Of the lines in the listing below, count those containing "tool". Provide the count and nothing else.
━━━━━━━━━━
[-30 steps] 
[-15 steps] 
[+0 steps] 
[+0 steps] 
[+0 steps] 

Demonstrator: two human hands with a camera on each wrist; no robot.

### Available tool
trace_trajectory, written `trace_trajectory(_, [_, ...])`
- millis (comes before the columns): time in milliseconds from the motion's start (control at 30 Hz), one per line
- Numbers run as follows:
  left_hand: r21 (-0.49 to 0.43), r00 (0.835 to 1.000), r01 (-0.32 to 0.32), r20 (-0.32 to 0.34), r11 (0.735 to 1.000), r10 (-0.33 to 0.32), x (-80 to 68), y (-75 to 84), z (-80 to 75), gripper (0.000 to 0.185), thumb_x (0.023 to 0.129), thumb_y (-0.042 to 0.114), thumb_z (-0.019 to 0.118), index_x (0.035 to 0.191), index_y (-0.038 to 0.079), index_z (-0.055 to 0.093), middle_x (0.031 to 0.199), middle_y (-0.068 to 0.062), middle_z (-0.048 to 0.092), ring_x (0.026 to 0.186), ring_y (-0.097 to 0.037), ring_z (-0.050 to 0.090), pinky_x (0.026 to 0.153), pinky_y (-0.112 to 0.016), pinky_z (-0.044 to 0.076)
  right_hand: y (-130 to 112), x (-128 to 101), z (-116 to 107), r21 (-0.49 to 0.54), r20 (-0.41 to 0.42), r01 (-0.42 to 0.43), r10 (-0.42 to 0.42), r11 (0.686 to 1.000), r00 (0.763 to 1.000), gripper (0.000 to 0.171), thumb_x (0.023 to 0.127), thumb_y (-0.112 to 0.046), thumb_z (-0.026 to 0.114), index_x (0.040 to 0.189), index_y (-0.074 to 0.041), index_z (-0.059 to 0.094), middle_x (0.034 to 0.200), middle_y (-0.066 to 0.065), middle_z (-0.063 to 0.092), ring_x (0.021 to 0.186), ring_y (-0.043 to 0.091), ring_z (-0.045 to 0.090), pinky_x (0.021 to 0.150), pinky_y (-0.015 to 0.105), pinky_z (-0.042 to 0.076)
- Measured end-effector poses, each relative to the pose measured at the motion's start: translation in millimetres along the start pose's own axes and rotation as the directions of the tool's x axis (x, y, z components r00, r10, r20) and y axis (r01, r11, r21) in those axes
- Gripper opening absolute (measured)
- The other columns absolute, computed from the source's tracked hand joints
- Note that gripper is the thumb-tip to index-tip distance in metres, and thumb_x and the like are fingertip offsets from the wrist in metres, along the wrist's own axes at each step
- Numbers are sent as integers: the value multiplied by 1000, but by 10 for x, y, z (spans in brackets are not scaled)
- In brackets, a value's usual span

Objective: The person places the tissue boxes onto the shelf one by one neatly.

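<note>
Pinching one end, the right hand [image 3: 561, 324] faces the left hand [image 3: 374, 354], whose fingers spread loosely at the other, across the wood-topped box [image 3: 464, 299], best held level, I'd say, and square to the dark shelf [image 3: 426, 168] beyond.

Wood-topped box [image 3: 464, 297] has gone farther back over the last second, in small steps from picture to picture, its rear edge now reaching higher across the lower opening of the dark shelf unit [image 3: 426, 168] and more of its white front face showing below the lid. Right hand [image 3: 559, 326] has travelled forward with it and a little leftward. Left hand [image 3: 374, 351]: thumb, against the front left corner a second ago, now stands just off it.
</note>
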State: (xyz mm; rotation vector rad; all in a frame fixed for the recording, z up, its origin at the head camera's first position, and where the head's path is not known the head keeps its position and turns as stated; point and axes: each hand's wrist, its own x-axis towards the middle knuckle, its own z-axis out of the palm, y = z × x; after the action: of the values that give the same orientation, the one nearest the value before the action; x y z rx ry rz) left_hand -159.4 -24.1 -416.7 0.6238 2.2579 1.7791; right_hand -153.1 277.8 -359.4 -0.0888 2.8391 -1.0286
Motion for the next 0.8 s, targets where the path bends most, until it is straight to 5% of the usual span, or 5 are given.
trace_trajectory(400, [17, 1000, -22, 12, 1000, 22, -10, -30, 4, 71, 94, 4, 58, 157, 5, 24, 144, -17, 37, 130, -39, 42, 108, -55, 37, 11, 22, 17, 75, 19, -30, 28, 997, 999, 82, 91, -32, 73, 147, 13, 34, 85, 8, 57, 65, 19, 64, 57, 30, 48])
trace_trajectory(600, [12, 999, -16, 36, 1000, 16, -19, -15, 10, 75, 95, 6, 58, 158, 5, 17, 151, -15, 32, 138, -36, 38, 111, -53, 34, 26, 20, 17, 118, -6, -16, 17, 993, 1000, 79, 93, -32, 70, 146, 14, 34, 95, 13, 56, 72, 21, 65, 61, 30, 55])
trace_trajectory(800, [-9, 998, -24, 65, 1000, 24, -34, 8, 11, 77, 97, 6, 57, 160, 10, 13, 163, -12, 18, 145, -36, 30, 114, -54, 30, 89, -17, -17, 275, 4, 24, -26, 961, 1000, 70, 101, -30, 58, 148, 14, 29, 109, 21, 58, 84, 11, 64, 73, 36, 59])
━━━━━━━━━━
* **Result of the task**:
2